DISCAPACIDAD, INCAPACITACIÓN, INVALIDEZ

En el ámbito de las discapacidades, existen diferencias importantes entre el certificado de discapacidad, la incapacitación y la invalidez de una persona.


En el caso de la invalidez, el órgano que lo dictamina es la Seguridad Social, que es el que establece si el sujeto está impedido para realizar un trabajo y si tiene derecho a cobrar una prestación.



Respecto a la incapacitación, es dictaminada por un Juez que dirime si la persona tiene una incapacidad laboral total, parcial, definitiva o provisional.


Respecto al certificado de discapacidad, el órgano que lo otorga es el Departamento de Asuntos Sociales de la cada Comunidad Autónoma, que mediante un análisis personal exhaustivo, contempla si existe una disminución en la capacidad de la persona que suponga un impedimento para la persona de cara a desarrollar cualquier actividad de la vida cotidiana, sin garantizar una pensión, pero permitiendo trabajar a la persona afectada (según el grado que se le otorgue).



En cualquiera de los tres supuestos, a veces es necesaria la evaluación psicológica y mental de la persona afectada, junto a los peritajes correspondientes a otras áreas, como la medicina general, especialidades médicas, etc. 


El perito psicólogo administra pruebas psicológicas encaminadas a establecer la afectación en el área de salud mental del individuo conforme a su solicitud de discapacidad. 


Cuando se trata, en cualquiera de estos tres supuestos, de analizar las condiciones psíquicas y mentales de los sujetos en observación interviene, como profesional clave en los procesos de valoración y estudio, el psicólogo.
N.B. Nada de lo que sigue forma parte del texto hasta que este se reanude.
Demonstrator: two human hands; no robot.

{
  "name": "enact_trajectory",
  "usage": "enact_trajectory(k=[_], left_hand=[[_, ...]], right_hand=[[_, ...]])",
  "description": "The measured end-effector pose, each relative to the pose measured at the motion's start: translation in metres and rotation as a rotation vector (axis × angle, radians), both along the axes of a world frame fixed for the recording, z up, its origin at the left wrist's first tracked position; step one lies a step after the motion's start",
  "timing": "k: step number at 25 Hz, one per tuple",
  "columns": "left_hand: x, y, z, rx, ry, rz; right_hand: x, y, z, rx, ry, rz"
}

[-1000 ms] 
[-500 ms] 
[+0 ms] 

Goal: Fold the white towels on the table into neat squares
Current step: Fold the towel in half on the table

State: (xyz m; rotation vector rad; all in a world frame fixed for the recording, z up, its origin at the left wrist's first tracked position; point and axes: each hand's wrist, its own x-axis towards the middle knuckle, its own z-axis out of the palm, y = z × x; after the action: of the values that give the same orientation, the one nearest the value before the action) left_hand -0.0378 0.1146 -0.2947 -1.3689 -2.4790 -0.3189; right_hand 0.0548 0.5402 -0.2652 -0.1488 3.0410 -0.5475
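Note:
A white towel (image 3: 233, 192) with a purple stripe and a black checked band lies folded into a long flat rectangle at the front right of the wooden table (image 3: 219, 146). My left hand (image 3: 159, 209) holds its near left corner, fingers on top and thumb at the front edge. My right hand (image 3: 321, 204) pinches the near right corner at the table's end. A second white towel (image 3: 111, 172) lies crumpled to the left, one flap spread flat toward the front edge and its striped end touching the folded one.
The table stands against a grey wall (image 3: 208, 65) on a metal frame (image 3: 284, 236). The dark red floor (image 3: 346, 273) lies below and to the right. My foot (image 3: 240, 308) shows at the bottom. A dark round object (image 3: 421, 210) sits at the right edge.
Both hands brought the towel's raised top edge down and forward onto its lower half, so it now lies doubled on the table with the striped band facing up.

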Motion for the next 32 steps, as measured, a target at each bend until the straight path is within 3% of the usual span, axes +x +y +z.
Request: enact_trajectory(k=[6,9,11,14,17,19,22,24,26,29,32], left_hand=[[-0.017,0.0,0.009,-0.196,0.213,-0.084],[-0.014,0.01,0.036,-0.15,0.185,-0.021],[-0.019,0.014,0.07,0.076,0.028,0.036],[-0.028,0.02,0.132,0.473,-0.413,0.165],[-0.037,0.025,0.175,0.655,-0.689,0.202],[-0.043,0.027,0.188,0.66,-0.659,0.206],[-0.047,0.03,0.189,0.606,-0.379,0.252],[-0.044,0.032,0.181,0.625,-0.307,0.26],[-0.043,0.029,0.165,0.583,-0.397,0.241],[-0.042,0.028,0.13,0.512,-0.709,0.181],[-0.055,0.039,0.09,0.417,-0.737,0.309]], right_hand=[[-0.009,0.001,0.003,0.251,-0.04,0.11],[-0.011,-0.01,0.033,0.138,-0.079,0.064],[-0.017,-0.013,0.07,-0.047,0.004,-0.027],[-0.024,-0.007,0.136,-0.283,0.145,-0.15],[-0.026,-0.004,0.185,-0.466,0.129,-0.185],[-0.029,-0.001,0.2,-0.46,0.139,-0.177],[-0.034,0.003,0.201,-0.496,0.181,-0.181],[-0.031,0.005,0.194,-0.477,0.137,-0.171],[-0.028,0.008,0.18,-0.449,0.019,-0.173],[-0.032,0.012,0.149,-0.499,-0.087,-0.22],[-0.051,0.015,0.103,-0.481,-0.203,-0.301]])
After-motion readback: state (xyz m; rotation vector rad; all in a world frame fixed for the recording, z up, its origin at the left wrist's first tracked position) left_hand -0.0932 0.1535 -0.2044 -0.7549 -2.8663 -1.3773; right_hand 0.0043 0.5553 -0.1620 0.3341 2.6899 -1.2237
Para establecer la situación de discapacidad o invalidez en la que se encuentra una persona con alguna limitación psíquica o mental, aparte de otras limitaciones que pueda tener de tipo sensorial o físico.

La psicología clínica establece unas pruebas y parámetros que ayudan al psicólogo a evaluar al individuo y concluir el alcance de su limitación. El informe psicológico, junto al resto de información recabada por otros profesionales de disciplinas como la medicina general, médicos especialistas –unos u otros según cada caso- y asistentes sociales, tiene la finalidad de hacer un diagnóstico y sacar unas conclusiones que, en conjunto, den una visión global y real de la situación en que se encuentra la persona y su entorno cercano –laboral, social, familiar.

Es decir, con los resultados de las pruebas pertinentes realizadas psicólogo, médicos y trabajador social dictaminan, según su especialidad y criterio profesional, el grado de discapacidad, emitiendo un informe final que es notificado al solicitante –sea cuál fuere, es decir, juez, familiar, empresa o el propio sujeto- con las conclusiones de la valoración


Existen diferentes grados de discapacidad y/o invalidez según sea el alcance de las limitaciones físicas y/o mentales de la persona. Al hablar del certificado de discapacidad, por poner un ejemplo, en caso de que el sujeto alcance el 33 por ciento o más de discapacidad, se le reconoce la condición de dicha discapacidad, se informa sobre el grado en que ésta se presenta y se delimita de qué tipo es. Si no se llega al límite establecido por la legislación del 33 por ciento –que es el grado mínimo-, se especifica que el individuo no ha alcanzado la condición de discapacidad, según lo valorado conjuntamente por el psicólogo, los médicos o los asistentes sociales implicados en el informe resolutivo.